THE Government has decided to establish a new tribunal to examine HIV infection of BTSB blood and blood products, which have affected haemophiliacs and others.
The chairman and personnel of the hepatitis C tribunal may undertake the new investigation. It is understood that Mr Justice Thomas Finlay and staff at the tribunal would only take on the fresh tribunal if its terms of reference were specific and its duration short.
It is understood that the tribunal, when asked, advised strongly against extending its terms of reference to include an examination of the HIV issue.
The Minister for Health, Mr Noonan, yesterday confirmed that, in addition to examining the issue of HIV infection of blood products manufactured and distributed by the Blood Transfusion Services Board, the next tribunal will also investigate matters that may arise from the report of the hepatitis C tribunal.

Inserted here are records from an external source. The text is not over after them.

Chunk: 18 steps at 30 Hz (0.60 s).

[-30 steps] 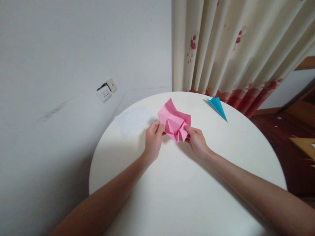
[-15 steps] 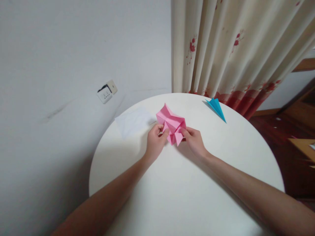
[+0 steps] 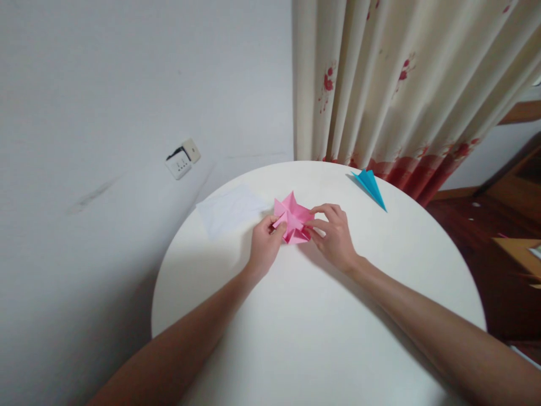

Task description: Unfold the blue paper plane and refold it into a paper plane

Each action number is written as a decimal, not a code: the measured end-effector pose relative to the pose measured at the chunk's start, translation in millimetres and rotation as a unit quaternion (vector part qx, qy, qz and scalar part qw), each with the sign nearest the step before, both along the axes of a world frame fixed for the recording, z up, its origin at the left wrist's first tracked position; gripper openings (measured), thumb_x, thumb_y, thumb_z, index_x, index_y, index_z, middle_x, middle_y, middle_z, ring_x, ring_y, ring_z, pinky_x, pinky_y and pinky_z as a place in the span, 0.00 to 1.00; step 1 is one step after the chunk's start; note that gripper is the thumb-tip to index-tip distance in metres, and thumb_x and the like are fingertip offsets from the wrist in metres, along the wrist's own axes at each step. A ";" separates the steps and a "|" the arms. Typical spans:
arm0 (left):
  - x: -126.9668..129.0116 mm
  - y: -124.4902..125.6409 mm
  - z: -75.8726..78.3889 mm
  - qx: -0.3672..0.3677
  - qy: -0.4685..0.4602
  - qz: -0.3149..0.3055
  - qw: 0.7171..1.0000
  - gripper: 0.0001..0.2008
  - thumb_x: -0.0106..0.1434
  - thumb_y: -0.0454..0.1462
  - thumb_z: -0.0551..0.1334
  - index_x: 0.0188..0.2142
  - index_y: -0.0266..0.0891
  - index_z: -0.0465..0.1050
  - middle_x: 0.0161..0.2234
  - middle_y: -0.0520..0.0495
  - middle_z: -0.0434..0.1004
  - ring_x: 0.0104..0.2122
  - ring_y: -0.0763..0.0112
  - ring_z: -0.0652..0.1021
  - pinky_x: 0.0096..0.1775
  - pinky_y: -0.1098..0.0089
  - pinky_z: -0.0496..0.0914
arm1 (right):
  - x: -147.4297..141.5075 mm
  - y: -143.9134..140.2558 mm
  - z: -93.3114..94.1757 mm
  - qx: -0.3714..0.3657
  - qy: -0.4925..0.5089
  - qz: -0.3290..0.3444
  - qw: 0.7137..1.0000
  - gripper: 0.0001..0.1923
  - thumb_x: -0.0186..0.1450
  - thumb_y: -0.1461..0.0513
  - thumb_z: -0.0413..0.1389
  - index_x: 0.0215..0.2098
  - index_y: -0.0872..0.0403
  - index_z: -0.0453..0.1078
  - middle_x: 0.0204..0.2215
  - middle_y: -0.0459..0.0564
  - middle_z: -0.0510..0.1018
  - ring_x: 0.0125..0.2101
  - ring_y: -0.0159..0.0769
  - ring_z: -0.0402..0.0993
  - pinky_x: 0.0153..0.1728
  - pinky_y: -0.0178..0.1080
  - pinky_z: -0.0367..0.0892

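Pink origami paper (image 3: 291,221) sits low on the round white table (image 3: 321,338), far side, pinched between both hands: left hand (image 3: 262,248) closed on its left edge, right hand (image 3: 336,237) nipping its right edge. Blue paper plane (image 3: 371,186) lies well apart, right.

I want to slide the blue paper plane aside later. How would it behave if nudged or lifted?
The blue paper plane is folded thin paper, so probably very light and apt to skid on the smooth white table. Its flat shape should not roll. The sharp point would likely bend if pressed.
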<state>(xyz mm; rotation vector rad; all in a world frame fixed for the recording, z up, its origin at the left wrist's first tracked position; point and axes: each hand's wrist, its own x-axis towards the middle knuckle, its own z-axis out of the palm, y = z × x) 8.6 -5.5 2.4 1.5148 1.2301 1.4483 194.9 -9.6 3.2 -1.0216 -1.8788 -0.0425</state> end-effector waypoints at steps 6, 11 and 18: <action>-0.9 2.0 -0.9 0.006 0.000 0.019 1.000 0.05 0.62 0.36 0.60 0.32 0.37 0.73 0.28 0.52 0.73 0.28 0.72 0.71 0.32 0.73 0.64 | -1.9 -0.6 -2.6 0.004 -0.012 0.024 1.000 0.02 0.65 0.62 0.62 0.35 0.48 0.78 0.43 0.49 0.79 0.47 0.43 0.68 0.47 0.48 0.60; -1.1 1.1 2.1 0.037 0.010 0.035 0.999 0.05 0.63 0.37 0.60 0.34 0.39 0.72 0.30 0.52 0.73 0.29 0.71 0.71 0.32 0.73 0.65 | -3.9 -6.1 3.2 -0.034 -0.042 0.044 0.998 0.07 0.66 0.56 0.61 0.40 0.48 0.78 0.44 0.50 0.79 0.48 0.45 0.67 0.49 0.50 0.57; -3.0 1.8 4.3 0.049 0.008 0.050 0.998 0.06 0.64 0.39 0.61 0.33 0.38 0.71 0.28 0.52 0.72 0.28 0.71 0.70 0.32 0.73 0.64 | -6.6 -11.4 8.8 -0.018 -0.077 0.066 0.995 0.17 0.61 0.48 0.63 0.42 0.48 0.77 0.49 0.51 0.76 0.49 0.48 0.64 0.48 0.52 0.55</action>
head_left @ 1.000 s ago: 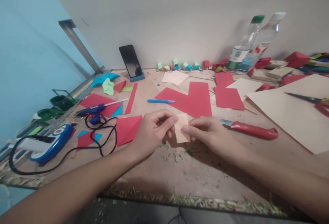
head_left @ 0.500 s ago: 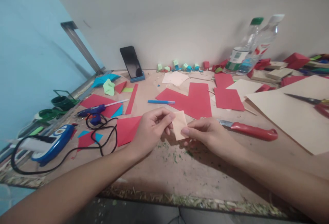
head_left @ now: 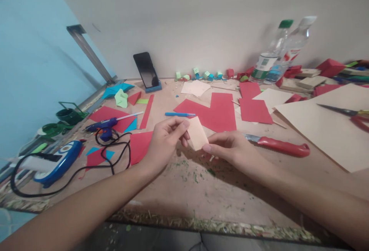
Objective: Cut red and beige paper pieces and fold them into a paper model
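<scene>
Pinching the small tan card (head_left: 197, 138) above the table (head_left: 184, 189), the left hand (head_left: 164, 143) grips its upper corner; the right hand (head_left: 230, 149) clamps the lower edge; keeping both grips near the edges seems best for a clean fold.

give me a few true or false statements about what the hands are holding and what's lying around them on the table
1. Both hands pinch one small beige paper piece. True: the left hand and the right hand hold the beige paper piece above the table.
2. The red-handled knife is in the right hand. False: the red-handled knife lies on the table beside that hand.
3. A blue pen lies beyond the hands, next to red paper. True: the blue pen is beside the red paper.
4. The phone lies flat on the table. False: the phone stands propped near the wall.
5. The glue gun is left of the hands. True: the glue gun lies there with its cord.
</scene>
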The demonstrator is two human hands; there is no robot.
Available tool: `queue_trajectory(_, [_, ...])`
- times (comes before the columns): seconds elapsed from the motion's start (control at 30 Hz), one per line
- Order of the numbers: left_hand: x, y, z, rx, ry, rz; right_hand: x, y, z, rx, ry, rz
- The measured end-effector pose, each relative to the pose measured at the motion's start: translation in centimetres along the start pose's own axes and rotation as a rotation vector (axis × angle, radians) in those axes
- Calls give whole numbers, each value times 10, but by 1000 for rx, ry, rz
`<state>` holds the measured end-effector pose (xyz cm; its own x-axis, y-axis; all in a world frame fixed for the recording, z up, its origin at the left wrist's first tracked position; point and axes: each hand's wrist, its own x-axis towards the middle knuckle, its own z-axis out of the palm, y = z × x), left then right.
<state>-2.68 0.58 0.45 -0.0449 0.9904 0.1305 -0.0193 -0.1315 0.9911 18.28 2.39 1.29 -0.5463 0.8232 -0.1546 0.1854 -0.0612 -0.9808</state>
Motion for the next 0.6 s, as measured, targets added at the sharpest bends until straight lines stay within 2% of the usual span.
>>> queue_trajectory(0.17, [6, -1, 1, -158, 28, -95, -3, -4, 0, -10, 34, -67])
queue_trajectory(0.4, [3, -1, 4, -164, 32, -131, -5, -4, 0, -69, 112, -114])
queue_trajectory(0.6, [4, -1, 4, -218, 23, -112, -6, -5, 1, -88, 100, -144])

Details of the terms of reference and membership of the HIV tribunal will not be prepared until the present tribunal has reported around the end of February.
Confirmation of a second tribunal came shortly before the Dail debate on a Fianna Fail private members' motion calling on the Government to widen the terms of reference of the hepatitis C tribunal to deal with the plight of haemophiliacs. However, the Government tabled an amendment setting up another tribunal and this is expected to be passed in the House tonight.
Mr Noonan said it would be neither "proper nor prudent" to delay the publication of the hepatitis C tribunal "into what is the greatest scandal that has occurred in the health services". If all the
Hepatitis C issues had been put into the present investigation, a report would not be forthcoming "for a very long time", he added.
On receipt of the report from Judge Finlay, the Minister said, he intended to draft terms of reference "as acute and specific as the hepatitis C ones" and to establish an inquiry that would work as quickly and efficiently as the present one. However, the preparation work before oral hearings would obviously take longer than the preliminaries of the hepatitis C tribunal.
Meanwhile, Mr Brian O'Mahony, chairman of the Irish, Haemophilia Association, which withdrew from the hepatitis C tribunal in December on the grounds that its difficulties were not being addressed, said there was no guarantee that its concerns would be dealt with in the new inquiry.
In total, 210 of his members had been infected with the hepatitis C virus and three of these had died. Over 100 members had contracted HIV and 58 of these had died. All were infected through products either manufactured or distributed by the BTSB, he said.
The association had pulled out of the tribunal because it was not dealing with "how our members had been infected and why", Mr O'Mahony said.
While his organisation welcomed the establishment of an HIV tribunal, a "problem" arose in relation to how members were infected with the hepatitis C virus.
"If the Minister gave a commitment to finding out about how haemophiliacs were infected with hepatitis C, we would be happy. He acknowledges our concerns so why doesn't he state that he will encapsulate them in the new terms of reference?" he added.
Meanwhile, a Government spokesman said that the special tribunal for haemophiliacs had been under Government consideration for some time and was not a "concession" to the Fianna Fail motion tabled last night.